= Assignment =
Repeat the data below in full and exactly.

= Data section =
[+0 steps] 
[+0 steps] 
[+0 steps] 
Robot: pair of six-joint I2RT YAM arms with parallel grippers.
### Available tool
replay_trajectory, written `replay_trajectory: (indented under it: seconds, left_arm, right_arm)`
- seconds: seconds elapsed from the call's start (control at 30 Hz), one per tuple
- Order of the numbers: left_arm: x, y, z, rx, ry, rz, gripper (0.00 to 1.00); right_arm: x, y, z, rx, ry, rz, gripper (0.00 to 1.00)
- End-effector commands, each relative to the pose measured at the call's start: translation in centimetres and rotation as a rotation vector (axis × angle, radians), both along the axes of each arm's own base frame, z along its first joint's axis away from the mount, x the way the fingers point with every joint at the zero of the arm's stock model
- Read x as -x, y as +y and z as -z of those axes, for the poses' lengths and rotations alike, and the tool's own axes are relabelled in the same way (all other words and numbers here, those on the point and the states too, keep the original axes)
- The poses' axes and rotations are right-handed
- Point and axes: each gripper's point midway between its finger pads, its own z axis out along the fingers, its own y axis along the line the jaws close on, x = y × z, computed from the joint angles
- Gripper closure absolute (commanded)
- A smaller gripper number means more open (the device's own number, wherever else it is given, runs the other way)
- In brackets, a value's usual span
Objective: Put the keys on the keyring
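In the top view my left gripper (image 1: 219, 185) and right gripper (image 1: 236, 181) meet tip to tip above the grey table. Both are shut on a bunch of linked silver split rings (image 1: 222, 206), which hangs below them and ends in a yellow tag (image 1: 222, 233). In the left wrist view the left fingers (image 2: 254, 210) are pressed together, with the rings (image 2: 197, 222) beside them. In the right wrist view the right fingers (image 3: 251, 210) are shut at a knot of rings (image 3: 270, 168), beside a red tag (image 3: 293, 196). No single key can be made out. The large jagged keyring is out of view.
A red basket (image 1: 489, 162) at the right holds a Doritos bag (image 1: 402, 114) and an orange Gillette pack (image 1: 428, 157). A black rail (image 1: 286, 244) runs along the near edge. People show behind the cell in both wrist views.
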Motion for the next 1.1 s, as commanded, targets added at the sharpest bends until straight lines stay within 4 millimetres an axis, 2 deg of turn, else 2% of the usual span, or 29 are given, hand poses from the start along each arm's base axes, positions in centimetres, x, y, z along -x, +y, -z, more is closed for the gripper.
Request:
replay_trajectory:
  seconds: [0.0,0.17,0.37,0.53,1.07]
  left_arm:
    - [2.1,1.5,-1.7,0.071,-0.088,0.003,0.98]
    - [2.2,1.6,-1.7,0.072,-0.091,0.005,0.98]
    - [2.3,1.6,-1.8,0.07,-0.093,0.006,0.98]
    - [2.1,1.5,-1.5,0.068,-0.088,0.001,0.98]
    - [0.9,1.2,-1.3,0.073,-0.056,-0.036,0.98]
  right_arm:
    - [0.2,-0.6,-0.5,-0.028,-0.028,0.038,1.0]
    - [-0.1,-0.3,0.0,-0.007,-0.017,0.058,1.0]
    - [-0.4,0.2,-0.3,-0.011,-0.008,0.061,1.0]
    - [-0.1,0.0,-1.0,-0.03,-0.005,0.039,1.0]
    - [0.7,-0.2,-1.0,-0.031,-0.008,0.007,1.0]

= Solution for this problem =
[+0 steps] 
[+0 steps] 
[+0 steps] 
Robot: pair of six-joint I2RT YAM arms with parallel grippers.
### Available tool
replay_trajectory, written `replay_trajectory: (indented under it: seconds, left_arm, right_arm)`
- seconds: seconds elapsed from the call's start (control at 30 Hz), one per tuple
- Order of the numbers: left_arm: x, y, z, rx, ry, rz, gripper (0.00 to 1.00); right_arm: x, y, z, rx, ry, rz, gripper (0.00 to 1.00)
- End-effector commands, each relative to the pose measured at the call's start: translation in centimetres and rotation as a rotation vector (axis × angle, radians), both along the axes of each arm's own base frame, z along its first joint's axis away from the mount, x the way the fingers point with every joint at the zero of the arm's stock model
- Read x as -x, y as +y and z as -z of those axes, for the poses' lengths and rotations alike, and the tool's own axes are relabelled in the same way (all other words and numbers here, those on the point and the states too, keep the original axes)
- The poses' axes and rotations are right-handed
- Point and axes: each gripper's point midway between its finger pads, its own z axis out along the fingers, its own y axis along the line the jaws close on, x = y × z, computed from the joint angles
- Gripper closure absolute (commanded)
- A smaller gripper number means more open (the device's own number, wherever else it is given, runs the other way)
- In brackets, a value's usual span
Objective: Put the keys on the keyring
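In the top view my left gripper (image 1: 219, 185) and right gripper (image 1: 236, 181) meet tip to tip above the grey table. Both are shut on a bunch of linked silver split rings (image 1: 222, 206), which hangs below them and ends in a yellow tag (image 1: 222, 233). In the left wrist view the left fingers (image 2: 254, 210) are pressed together, with the rings (image 2: 197, 222) beside them. In the right wrist view the right fingers (image 3: 251, 210) are shut at a knot of rings (image 3: 270, 168), beside a red tag (image 3: 293, 196). No single key can be made out. The large jagged keyring is out of view.
A red basket (image 1: 489, 162) at the right holds a Doritos bag (image 1: 402, 114) and an orange Gillette pack (image 1: 428, 157). A black rail (image 1: 286, 244) runs along the near edge. People show behind the cell in both wrist views.
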Motion for the next 1.1 s, as commanded, targets added at the sharpest bends until straight lines stay within 4 millimetres an axis, 2 deg of turn, else 2% of the usual span, or 29 are given, hand poses from the start along each arm's base axes, positions in centimetres, x, y, z along -x, +y, -z, more is closed for the gripper.
Request:
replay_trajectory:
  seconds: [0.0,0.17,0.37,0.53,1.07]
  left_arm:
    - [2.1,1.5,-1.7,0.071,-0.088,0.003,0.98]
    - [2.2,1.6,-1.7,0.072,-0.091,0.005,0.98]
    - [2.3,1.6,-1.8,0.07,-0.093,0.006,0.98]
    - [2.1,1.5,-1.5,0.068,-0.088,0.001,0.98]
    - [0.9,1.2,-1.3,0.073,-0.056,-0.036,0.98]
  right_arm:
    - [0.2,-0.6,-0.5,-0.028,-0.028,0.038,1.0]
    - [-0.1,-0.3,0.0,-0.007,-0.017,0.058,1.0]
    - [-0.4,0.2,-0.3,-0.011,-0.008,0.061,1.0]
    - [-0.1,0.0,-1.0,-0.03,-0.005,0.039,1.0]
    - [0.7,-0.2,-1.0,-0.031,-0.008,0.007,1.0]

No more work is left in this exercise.